Les chevaux de Troie accomplissent cette tâche de différentes manières. Les auteurs de Dyreza ont choisi l’interception des requêtes du navigateur, ce qui leur permet de contourner la protection SSL. Peter Kruse, chercheur chez CSIS, explique : « Quand vous naviguez sur Internet via un navigateur, les auteurs de l’attaque contrôle ce trafic. Ils utilisent la technologie de l’homme du milieu et peuvent ainsi consulter tout ce qu’ils veulent, même le trafic SSL, en clair. Et de la même manière, ils peuvent tenter de contourner la protection à deux facteurs ».

Lorsque l’utilisateur accède au site de l’organisation financière ciblée par le programme malveillant et qu’il tente d’ouvrir une session, le programme malveillant intercepte ses données et les envoie à son opérateur. Rien ne permet à l’utilisateur de se rendre compte de cette interception, ni de la redirection du trafic vers un site de substitution, ni l’absence de chiffrement. Ronnie Tokazowski, de la société PhishMe, qui a également soumis le nouveau cheval de Troie bancaire (dénommé Dyre chez eux) à une analyse, déclare : « C’est bien là le problème. Tout doit être chiffré et rien ne peut jamais être transmis en clair. Cette astuce permet à l’auteur de l’attaque de vous faire croire que vous vous trouvez sur le bon site et que le protocole utilisé est le protocole HTTPS. Mais en réalité, votre trafic est redirigé vers une page créée par les individus malintentionnés. »

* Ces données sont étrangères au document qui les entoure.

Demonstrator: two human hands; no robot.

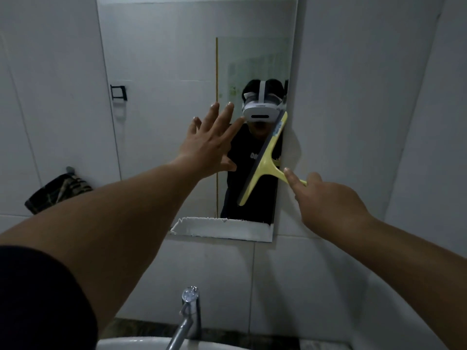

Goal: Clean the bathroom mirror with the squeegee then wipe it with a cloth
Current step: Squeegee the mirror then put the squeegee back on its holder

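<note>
The wall mirror (pixel 161 72) hangs above the sink and reflects a person wearing a white headset. A yellow squeegee (pixel 265 162) lies tilted against the mirror's lower right part, its dark blade along the glass near the right edge. My right hand (pixel 326 198) grips the squeegee's handle with the index finger stretched along it. My left hand (pixel 209 145) is spread flat with fingers apart against the mirror's middle, holding nothing. A white strip (pixel 219 229) shows at the mirror's bottom edge. No cleaning cloth for the mirror is clearly in view.
A chrome tap (pixel 188 314) stands over the white sink rim (pixel 131 343) at the bottom. A dark patterned towel (pixel 59 189) hangs on a hook on the left wall. A black bracket (pixel 118 92) is fixed on the left tiles. Grey tiled walls surround the mirror.
</note>
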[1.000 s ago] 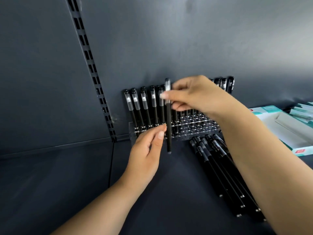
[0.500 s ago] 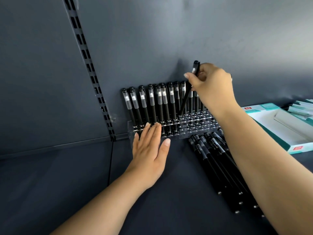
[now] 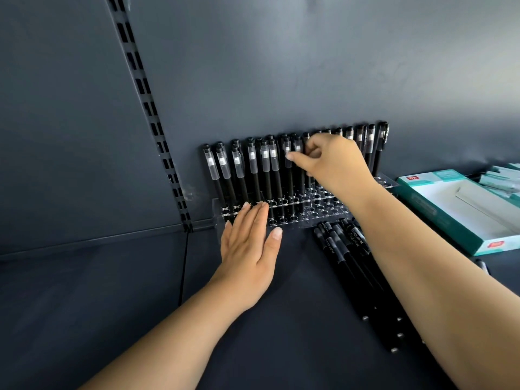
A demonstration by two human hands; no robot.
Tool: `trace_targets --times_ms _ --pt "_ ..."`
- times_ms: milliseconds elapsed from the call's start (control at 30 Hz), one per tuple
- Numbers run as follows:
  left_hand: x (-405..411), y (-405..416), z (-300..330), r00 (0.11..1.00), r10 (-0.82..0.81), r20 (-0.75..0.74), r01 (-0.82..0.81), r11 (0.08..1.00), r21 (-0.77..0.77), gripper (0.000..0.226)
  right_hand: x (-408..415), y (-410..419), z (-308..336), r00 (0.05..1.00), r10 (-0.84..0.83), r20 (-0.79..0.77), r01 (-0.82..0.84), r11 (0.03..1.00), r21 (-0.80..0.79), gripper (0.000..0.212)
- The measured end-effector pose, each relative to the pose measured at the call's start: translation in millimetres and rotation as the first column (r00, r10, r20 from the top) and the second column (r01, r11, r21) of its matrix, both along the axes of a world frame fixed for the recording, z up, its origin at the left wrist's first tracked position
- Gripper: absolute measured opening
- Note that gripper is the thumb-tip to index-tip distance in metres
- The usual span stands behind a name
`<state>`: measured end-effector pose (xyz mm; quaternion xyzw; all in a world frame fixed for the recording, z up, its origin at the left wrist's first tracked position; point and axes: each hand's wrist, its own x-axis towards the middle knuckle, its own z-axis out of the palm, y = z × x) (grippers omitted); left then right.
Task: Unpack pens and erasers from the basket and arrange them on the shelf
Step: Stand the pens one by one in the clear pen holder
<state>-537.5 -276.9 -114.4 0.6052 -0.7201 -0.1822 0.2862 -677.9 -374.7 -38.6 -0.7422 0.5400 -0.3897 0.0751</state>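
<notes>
L hand [image 3: 247,246] is laid flat, fingers straight, against front of clear pen rack [image 3: 306,213] on shelf [image 3: 126,291]; upright black pen [image 3: 305,161] in rack is pinched by curled fingers of R hand [image 3: 330,161]; loose pens [image 3: 354,266] are piled beside rack; basket not seen.

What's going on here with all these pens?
A person is filling a clear pen rack on a dark shelf. The left hand lies flat against the rack's front, steadying it, while the right hand pinches an upright pen. More loose pens lie on the shelf.
</notes>
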Motion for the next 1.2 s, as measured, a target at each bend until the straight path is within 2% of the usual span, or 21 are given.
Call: trace_targets --times_ms 167,300,433,533,667,800,900,1067,1200 --pt "-0.9 -1.9 -1.7 1.000 -0.002 0.010 0.002 1.000 0.001 0.053 -3.7 -3.3 -5.4 1.000 0.019 0.000 -0.018 0.997 0.079 0.040" --pt "-0.3 -3.3 -3.3 1.000 0.009 -0.022 -0.010 0.999 -0.036 0.054 -11.0 -1.9 3.9 0.992 0.064 -0.110 -0.042 0.980 0.193 0.048" --pt "-4.7 0.4 -5.1 0.996 0.015 -0.091 -0.032 0.983 -0.180 0.060 -40.2 8.5 20.8 0.995 0.099 -0.012 -0.093 0.962 0.258 0.036" --pt "-8.7 5.1 -5.4 0.996 0.002 -0.095 -0.023 0.975 -0.221 0.059 -59.7 23.1 25.2 0.992 0.104 -0.077 -0.079 0.958 0.277 0.033" --pt "-21.1 9.3 -1.0 0.992 0.104 -0.072 -0.111 0.987 -0.116 0.037 -83.1 42.9 0.8 0.954 0.112 -0.278 -0.017 0.946 0.323 0.041" --pt "-53.9 8.4 7.5 0.971 0.169 0.171 -0.197 0.967 0.161 0.057 -102.1 56.4 -36.1 0.920 0.118 -0.374 0.053 0.908 0.416 0.070" --pt "-74.3 2.5 10.2 0.931 0.167 0.325 -0.260 0.928 0.267 0.069 -105.0 61.2 -45.8 0.882 0.144 -0.449 0.092 0.882 0.463 0.077" --pt "-81.3 -0.9 10.9 0.877 0.169 0.450 -0.316 0.909 0.273 0.081 -111.5 58.4 -42.5 0.926 0.141 -0.350 0.050 0.874 0.484 0.076" --pt "-74.3 -11.9 15.8 0.884 0.118 0.453 -0.322 0.856 0.405 0.087 -114.6 56.1 -42.8 0.918 0.143 -0.369 0.056 0.876 0.479 0.076"
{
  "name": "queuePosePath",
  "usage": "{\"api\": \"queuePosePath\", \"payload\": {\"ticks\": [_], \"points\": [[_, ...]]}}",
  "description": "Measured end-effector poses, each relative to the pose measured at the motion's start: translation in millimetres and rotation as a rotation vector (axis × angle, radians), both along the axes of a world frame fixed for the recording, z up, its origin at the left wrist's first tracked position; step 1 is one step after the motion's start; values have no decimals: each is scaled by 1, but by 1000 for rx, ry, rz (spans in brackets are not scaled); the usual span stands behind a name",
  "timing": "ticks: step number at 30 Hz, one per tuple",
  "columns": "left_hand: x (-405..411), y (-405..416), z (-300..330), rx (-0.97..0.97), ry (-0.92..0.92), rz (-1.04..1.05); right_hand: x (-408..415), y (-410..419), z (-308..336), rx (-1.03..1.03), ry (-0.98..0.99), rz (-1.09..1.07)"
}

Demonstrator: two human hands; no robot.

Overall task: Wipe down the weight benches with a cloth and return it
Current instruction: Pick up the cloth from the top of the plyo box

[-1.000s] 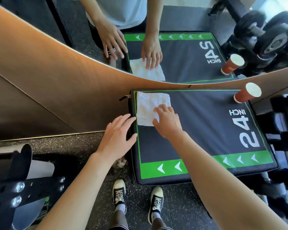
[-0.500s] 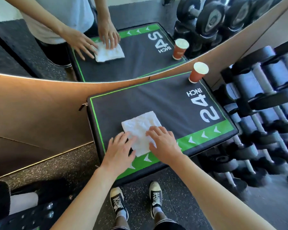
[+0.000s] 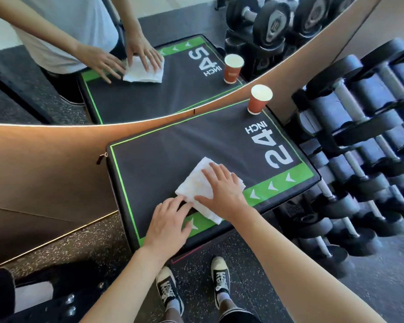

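A white folded cloth [image 3: 196,183] lies on the near part of a black padded box [image 3: 173,150] with green trim and "24 INCH" printed on it. My right hand [image 3: 222,190] presses flat on the cloth, fingers spread. Beside it, my left hand [image 3: 170,222] rests flat on the box's front green strip, its fingertips touching the cloth's left corner. The cloth's lower end reaches the front edge of the box.
A red paper cup [image 3: 258,100] stands on the box's far right corner. A dumbbell rack [image 3: 359,145] crowds the right side. A wall mirror [image 3: 149,73] behind the box reflects the scene. Black equipment [image 3: 21,297] sits at lower left on speckled floor.
The cloth and my right hand slid from the box's far left corner toward the near edge, then to the right. My left hand came onto the box beside the cloth.
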State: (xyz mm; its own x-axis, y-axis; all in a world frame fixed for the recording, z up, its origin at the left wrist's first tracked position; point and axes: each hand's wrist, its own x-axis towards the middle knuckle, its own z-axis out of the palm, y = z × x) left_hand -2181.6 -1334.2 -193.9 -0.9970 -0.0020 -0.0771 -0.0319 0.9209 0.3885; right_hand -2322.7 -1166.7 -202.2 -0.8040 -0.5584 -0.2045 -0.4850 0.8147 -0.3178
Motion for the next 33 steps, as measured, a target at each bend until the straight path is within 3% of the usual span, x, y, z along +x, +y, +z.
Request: {"api": "queuePosePath", "payload": {"ticks": [5, 16, 26, 33], "points": [[-1, -31, 7, -47, 2, 92, -1, -20, -17, 91, 16, 1], [9, -30, -1, -18, -47, 85, 35, 5, -48, -175, 331, 44], [6, -30, 9, 13, -27, 143, 18, -9, -26, -4, 343, 112], [-6, -24, 24, 22, 40, 150, 11, -3, -12, -14, 311, 57]]}}
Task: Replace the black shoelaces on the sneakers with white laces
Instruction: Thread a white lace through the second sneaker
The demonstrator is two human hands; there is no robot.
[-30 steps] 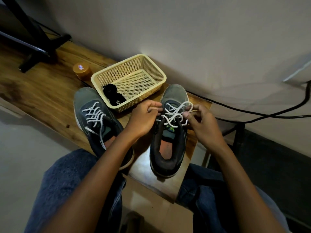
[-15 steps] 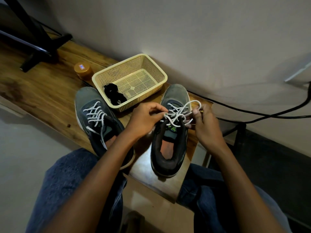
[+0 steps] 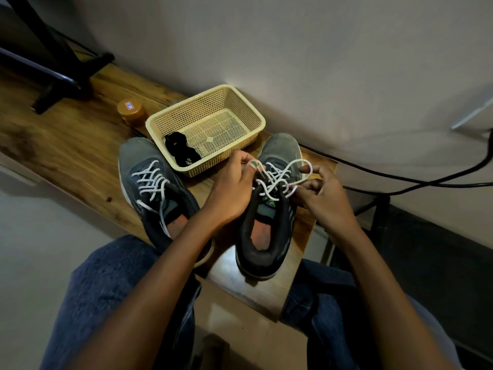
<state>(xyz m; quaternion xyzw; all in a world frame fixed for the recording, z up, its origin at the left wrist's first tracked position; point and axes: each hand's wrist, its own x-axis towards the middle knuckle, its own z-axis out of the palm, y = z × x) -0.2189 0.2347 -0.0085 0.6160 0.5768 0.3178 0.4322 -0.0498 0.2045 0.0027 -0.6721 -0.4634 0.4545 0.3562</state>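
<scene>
Item: right sneaker (image 3: pixel 269 209), heel toward me for reach; my left hand (image 3: pixel 234 188) and right hand (image 3: pixel 320 193) each pinching its white lace (image 3: pixel 280 180) to knot it

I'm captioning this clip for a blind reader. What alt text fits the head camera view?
Two hands, the left hand and the right hand, pinch the white lace on the right sneaker on a wooden bench. The left sneaker already has white laces, and the black laces lie in a cream basket.
</scene>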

« Pour obtenir l’effet recherché de la redirection du trafic, les auteurs de l’attaque doivent pouvoir consulter celui-ci avant son chiffrement. Dans ce cas-ci, ils utilisent la technique du browser hooking. Aucune requête DNS n’est réalisée pour le domaine c1sh Bank of America, ce qui laisse croire que les auteurs de l’attaque ont simplement ajouté ce nom au champ Host: en-tête des requêtes » explique Ronnie Tokazowski.